Exercise aim:
Emit a verbatim copy of the lines running from the line with "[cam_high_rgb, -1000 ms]" through the end of the material below.

Given records:

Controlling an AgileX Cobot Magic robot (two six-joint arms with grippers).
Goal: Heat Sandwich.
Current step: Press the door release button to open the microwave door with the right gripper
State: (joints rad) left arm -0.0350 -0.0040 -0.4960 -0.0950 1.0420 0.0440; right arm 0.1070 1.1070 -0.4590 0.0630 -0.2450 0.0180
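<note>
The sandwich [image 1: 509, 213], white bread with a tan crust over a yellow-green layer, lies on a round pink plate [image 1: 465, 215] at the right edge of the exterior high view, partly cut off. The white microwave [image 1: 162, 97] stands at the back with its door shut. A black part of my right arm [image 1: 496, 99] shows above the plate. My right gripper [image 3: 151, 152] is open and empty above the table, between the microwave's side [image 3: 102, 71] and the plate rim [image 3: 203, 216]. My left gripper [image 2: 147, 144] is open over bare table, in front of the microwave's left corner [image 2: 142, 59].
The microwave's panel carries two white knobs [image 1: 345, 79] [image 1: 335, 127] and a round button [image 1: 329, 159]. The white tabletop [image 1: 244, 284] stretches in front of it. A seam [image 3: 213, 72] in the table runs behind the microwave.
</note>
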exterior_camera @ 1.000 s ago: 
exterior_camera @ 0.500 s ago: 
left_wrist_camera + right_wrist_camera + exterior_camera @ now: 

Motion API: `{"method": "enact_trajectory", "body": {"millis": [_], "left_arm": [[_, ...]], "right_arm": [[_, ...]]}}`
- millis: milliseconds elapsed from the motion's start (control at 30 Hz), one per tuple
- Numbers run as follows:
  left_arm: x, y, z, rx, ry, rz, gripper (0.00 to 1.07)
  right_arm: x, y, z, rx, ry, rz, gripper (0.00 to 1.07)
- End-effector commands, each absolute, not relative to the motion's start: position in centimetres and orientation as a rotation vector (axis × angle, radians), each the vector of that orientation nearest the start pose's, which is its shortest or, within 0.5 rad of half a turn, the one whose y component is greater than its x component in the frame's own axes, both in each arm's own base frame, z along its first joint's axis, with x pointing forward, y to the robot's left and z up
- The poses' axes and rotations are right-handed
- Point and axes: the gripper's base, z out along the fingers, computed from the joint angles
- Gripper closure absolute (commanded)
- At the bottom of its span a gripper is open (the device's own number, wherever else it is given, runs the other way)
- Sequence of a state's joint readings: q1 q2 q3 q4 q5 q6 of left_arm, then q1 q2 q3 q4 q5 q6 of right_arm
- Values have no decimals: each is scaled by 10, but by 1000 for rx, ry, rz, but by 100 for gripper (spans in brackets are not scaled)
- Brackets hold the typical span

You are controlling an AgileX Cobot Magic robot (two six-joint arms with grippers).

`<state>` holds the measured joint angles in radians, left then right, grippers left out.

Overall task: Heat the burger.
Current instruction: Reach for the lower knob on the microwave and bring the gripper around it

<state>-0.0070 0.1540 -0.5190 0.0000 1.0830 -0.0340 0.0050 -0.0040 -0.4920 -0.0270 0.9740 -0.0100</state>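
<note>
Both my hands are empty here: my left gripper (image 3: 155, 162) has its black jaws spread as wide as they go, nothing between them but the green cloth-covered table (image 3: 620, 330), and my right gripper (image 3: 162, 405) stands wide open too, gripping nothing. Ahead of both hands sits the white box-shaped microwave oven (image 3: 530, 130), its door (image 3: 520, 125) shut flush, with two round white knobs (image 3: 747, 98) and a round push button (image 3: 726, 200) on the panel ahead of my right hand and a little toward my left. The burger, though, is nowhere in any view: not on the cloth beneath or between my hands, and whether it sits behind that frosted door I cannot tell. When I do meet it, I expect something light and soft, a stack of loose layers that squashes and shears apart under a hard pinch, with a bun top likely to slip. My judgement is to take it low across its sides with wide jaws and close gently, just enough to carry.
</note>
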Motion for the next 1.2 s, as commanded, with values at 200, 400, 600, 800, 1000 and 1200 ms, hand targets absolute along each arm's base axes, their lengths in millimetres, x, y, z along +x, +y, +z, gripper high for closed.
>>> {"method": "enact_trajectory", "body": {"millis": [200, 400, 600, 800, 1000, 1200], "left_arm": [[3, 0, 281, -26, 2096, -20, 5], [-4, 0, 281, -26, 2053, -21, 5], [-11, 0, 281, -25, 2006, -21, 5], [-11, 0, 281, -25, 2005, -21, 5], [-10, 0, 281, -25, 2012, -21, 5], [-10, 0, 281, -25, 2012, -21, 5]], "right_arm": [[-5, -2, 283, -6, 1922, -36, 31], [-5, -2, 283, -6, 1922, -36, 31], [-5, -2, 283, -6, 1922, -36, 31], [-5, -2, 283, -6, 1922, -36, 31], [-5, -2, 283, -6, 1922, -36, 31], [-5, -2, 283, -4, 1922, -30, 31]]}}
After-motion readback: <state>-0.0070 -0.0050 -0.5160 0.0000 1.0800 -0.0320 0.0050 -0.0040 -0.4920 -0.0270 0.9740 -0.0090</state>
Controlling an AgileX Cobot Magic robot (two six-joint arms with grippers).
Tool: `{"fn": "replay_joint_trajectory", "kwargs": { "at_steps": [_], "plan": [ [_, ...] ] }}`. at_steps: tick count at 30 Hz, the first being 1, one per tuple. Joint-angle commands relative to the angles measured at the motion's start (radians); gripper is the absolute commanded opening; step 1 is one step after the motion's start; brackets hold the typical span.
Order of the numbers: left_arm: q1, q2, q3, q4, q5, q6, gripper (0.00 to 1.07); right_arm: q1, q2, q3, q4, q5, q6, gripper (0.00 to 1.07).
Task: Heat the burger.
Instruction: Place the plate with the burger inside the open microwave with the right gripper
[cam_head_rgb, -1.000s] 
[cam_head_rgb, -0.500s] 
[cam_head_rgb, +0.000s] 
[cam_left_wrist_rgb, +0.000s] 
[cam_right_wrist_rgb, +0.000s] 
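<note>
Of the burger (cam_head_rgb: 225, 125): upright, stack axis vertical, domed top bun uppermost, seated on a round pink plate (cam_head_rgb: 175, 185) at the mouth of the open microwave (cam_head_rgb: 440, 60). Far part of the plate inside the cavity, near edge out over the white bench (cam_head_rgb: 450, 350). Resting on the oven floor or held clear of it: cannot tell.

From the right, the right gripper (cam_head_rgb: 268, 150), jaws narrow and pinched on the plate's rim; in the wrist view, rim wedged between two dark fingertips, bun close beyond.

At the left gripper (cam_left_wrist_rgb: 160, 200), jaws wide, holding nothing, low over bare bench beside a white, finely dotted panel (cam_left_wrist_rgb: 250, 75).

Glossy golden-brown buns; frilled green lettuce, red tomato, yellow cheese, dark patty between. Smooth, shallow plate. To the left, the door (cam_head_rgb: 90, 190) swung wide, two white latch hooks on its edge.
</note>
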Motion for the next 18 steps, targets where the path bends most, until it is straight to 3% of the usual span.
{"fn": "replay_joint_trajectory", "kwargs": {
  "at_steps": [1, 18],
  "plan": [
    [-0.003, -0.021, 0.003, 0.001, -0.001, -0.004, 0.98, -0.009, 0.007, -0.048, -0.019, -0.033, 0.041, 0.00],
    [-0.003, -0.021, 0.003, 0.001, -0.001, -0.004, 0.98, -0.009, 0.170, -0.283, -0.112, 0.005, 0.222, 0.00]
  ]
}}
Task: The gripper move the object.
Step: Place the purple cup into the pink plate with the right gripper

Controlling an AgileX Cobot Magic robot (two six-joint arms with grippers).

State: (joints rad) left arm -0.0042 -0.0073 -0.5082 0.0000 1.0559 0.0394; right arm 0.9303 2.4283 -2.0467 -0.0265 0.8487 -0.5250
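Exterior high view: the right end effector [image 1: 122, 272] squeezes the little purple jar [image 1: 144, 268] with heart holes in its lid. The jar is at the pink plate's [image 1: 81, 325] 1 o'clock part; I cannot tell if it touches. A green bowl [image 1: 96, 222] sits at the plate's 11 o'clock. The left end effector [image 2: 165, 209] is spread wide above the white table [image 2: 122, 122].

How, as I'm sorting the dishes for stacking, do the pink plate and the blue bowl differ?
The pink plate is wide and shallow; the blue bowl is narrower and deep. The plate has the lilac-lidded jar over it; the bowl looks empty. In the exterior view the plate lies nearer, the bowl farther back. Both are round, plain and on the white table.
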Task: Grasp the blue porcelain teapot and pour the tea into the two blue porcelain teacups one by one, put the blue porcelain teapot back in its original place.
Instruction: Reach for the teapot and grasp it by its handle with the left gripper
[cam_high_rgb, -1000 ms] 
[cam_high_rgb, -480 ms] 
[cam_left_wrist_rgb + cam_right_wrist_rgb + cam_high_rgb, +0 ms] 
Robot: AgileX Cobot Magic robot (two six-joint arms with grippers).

Solution for this task:
[cam_high_rgb, -1000 ms] 
[cam_high_rgb, -480 ms] 
[cam_left_wrist_rgb + cam_right_wrist_rgb + cam_high_rgb, +0 ms] 
Robot: AgileX Cobot Magic robot (two six-joint arms with grippers).

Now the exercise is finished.